Dengan menyediakan 32 atribut yang berhubungan dengan mutu jasa, produk, kinerja, bidang melayani wakil, dan gambaran perusahaan, pelanggan menandakan apa yang mereka
harapkan dari perusahaan manufaktur yang ideal. Kemudian, pelanggan menilai kepuasan mereka dengan perusahaan klien dan satu pesaing lain yang dianggap sebagai “terbaik di kelasnya” pada 32 atribut yang sama. Pelanggan yang mempertimbangkan perusahaan klien
merupakan “terbaik di kelasnya” tidak menilai pesaing. Semua penilaian berada pada skala sepuluh. 
Dalam melaksanakan analisis Six Sigma, kinerja apa pun yang diberi nilai lima menandakan adanya ketidakpuasan yang dirasakan oleh konsumen.. Gambar 3 menunjukkan hasil perbandingan analisa klien Six Sigma pada atribut yang dipilih pada tahun 1991 dan 1992. Tingkat rata-rata kepuasan dan tingkat sigma yang berhubungan ditunjukan oleh Tabel III.

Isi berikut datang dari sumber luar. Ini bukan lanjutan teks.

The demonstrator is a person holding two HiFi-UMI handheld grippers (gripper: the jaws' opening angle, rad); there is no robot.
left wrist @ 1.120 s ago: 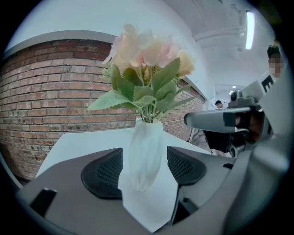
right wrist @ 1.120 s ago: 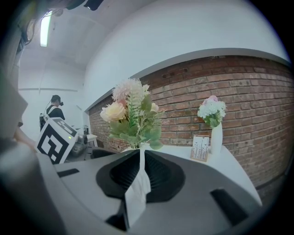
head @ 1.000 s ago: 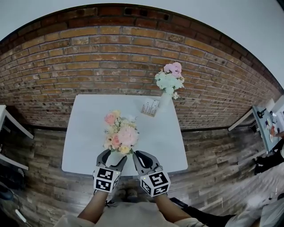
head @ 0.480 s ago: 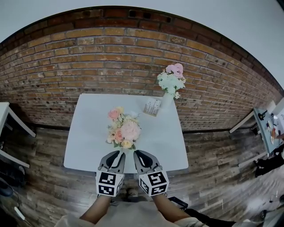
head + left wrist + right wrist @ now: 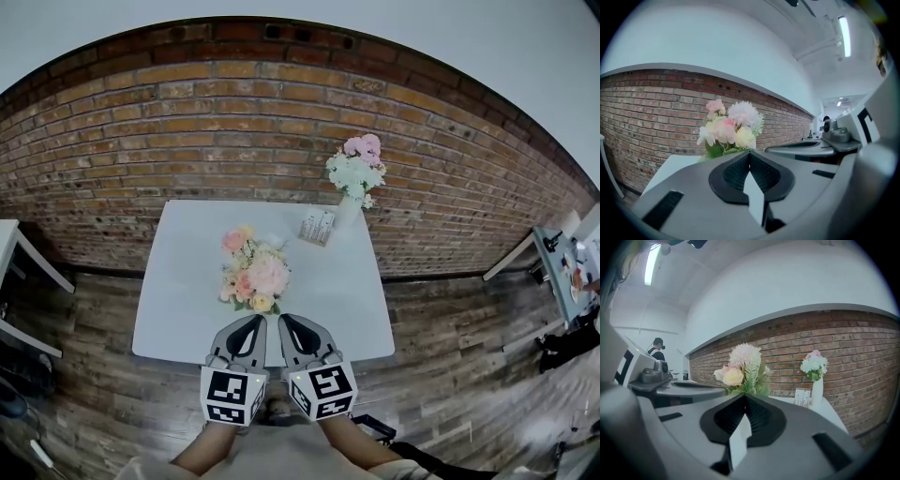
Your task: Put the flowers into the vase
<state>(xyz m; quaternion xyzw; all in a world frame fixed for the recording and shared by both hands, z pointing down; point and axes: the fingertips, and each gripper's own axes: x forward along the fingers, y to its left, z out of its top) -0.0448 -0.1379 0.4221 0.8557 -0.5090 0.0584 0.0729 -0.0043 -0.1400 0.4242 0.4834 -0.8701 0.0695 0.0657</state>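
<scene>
A bouquet of pink, peach and cream flowers (image 5: 253, 274) stands upright near the table's front edge; what holds its stems is hidden under the blooms. It fills the middle of the left gripper view (image 5: 729, 130) and of the right gripper view (image 5: 743, 367), just beyond the jaw tips. My left gripper (image 5: 254, 322) and right gripper (image 5: 285, 322) hang side by side in front of it, clear of the flowers. Both have just been closing and are now shut with nothing between the pads (image 5: 750, 153) (image 5: 745, 396). A tall white vase (image 5: 348, 212) with white and pink flowers stands at the table's back right.
The white table (image 5: 178, 281) stands against a brick wall (image 5: 187, 122). A small printed card (image 5: 317, 226) stands beside the tall vase, which the right gripper view shows too (image 5: 817, 392). Wooden floor surrounds the table. Other tables stand at the far left and right.
The left jaws, spread wide at the bouquet's base a second ago, have shut. The right jaws also closed. Both grippers drew back towards me and rose; the bouquet stays on the table.
</scene>
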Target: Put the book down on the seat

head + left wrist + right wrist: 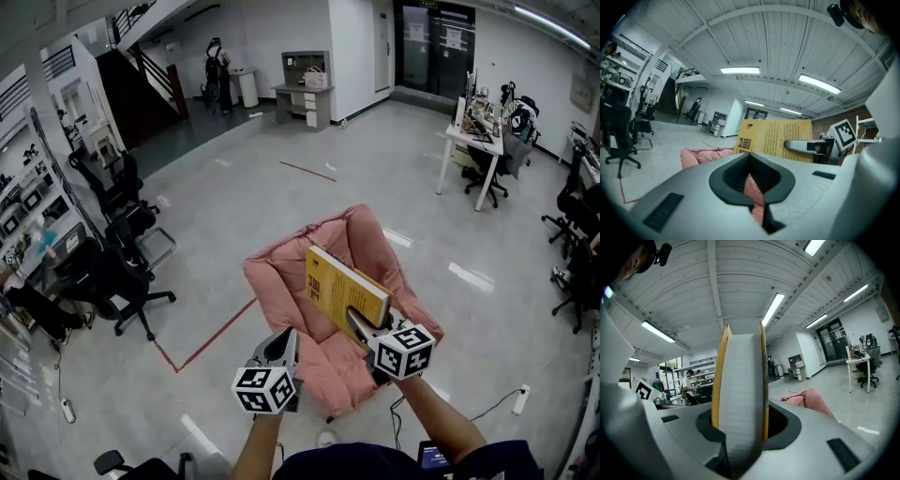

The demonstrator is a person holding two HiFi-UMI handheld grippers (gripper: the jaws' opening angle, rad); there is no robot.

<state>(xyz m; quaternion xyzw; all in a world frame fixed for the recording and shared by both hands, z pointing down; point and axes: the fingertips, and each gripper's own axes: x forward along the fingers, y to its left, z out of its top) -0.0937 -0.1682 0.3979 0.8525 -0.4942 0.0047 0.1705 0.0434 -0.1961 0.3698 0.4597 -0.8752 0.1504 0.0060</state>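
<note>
Nearest me, the left gripper (278,349) carries nothing, its fingers pressed together, hanging by the front edge of the seat. Just to its right, the right gripper (364,328) has its fingers pinching the yellow book (342,286) across its thickness, near a lower corner. The book stands on edge, tilted, over the pink seat (272,281), and as far as I can judge it isn't resting there yet. So I'm in the lowering step. Next I'd bring the book down onto the seat, lay it flat, and only then spread the fingers. Beyond lies the grey floor (375,169).
</note>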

Atribut yang ditunjukkan adalah atribut yang ditingkatkan tingkatan sigmanya oleh klien pada tahun 1992. Pada tahun 1992, perusahaan klien berkurang atau memiliki banyaknya pelanggan yang tidak puas yang jumlahnya tetap sebanyak dua dari 32 area yang diuji. Juga,
perusahaan klien telah memiliki lebih sedikit pelanggan yang tidak puas dibanding pesaing nya satu dari 32 area. Pelangan klien juga menilai kepuasan keseluruhan mereka dengan skala satu sampai empat, mulai dari sangat puas hingga sangat tidak puas.sama sekali. Berdasarkan analisis six sigma yang ditemukan dalam kepuasan pelanggan, perusahaan klien nampak sesuai dengan tingkat sigma yang dikembangkan Walaupun perusahaan klien terus
meningkatkan tingkat kepuasan pelanggannyai, tingkat six sigma mungkin sulit untuk dicapai karena apa yang diharapkan konsumen secara terus menerus berubah (pada umumnya meningkat).

EFEK HARAPAN PELANGGAN
Sementara hal itu adalah penting untuk mengurangi banyaknya pelanggan yang tidak puas, keputusan bagaimana cara melakukan ini sebaiknya tidak dibuat secara acak. Pelanggan merupakan daya penggerak di balik strategi peningkatan dan keputusan seperti itu. Studi kepuasan pelanggan pada tahun 1991, harapan pelanggan bergerak dari 6.42 hingga 9.69 pada skala sepuluh. Dapat dilihat bahwa atribut-atribut dengan tingkat penilaian harapan tertinggi merupakan dimana perusahaan klien perlu memfokuskan diri untuk peningkatan. Dari 11 atribut di mana perusahaan klien memiliki pengurangan pelanggan yang tidak puas di pada tahun 1992, hanya sebanyak lima di antara sepuluh atribut dengan harapan paling tinggi pada tahun 1991. Empat dari sepuluh atribut dengan tingkat kepuasan tertinggi, perusahaan klien melakukan pada tingkat sigma yang sama pada tahun 1992 sementara pelanggan berkurang (lebih banyak pelanggan yang tidak puas) di satu atribut Tingkat harapan pada tahun 1991 dan 1992 dan hubungan tingkat sigma dengan 11 atribut dapat dilihat pada Tabel IV.


PENINGKATAN YANG TERFOKUS
Peningkatan yang terfokus memerlukan suatu penekanan pada atribut dengan harapan
pelanggan yang tinggi. Oleh karena itu, dirasakan adanya keharusan mencapai tingkatan sigma yang lebih tinggi untuk atribut ini. Pada tahun 1991, banyak harapan tinggi menujukan tingkat performa sigma yang rendah, sementara peningkatan keseluruhan dapat dilihat pada tahun 1992 (Gambar 4 dan 5).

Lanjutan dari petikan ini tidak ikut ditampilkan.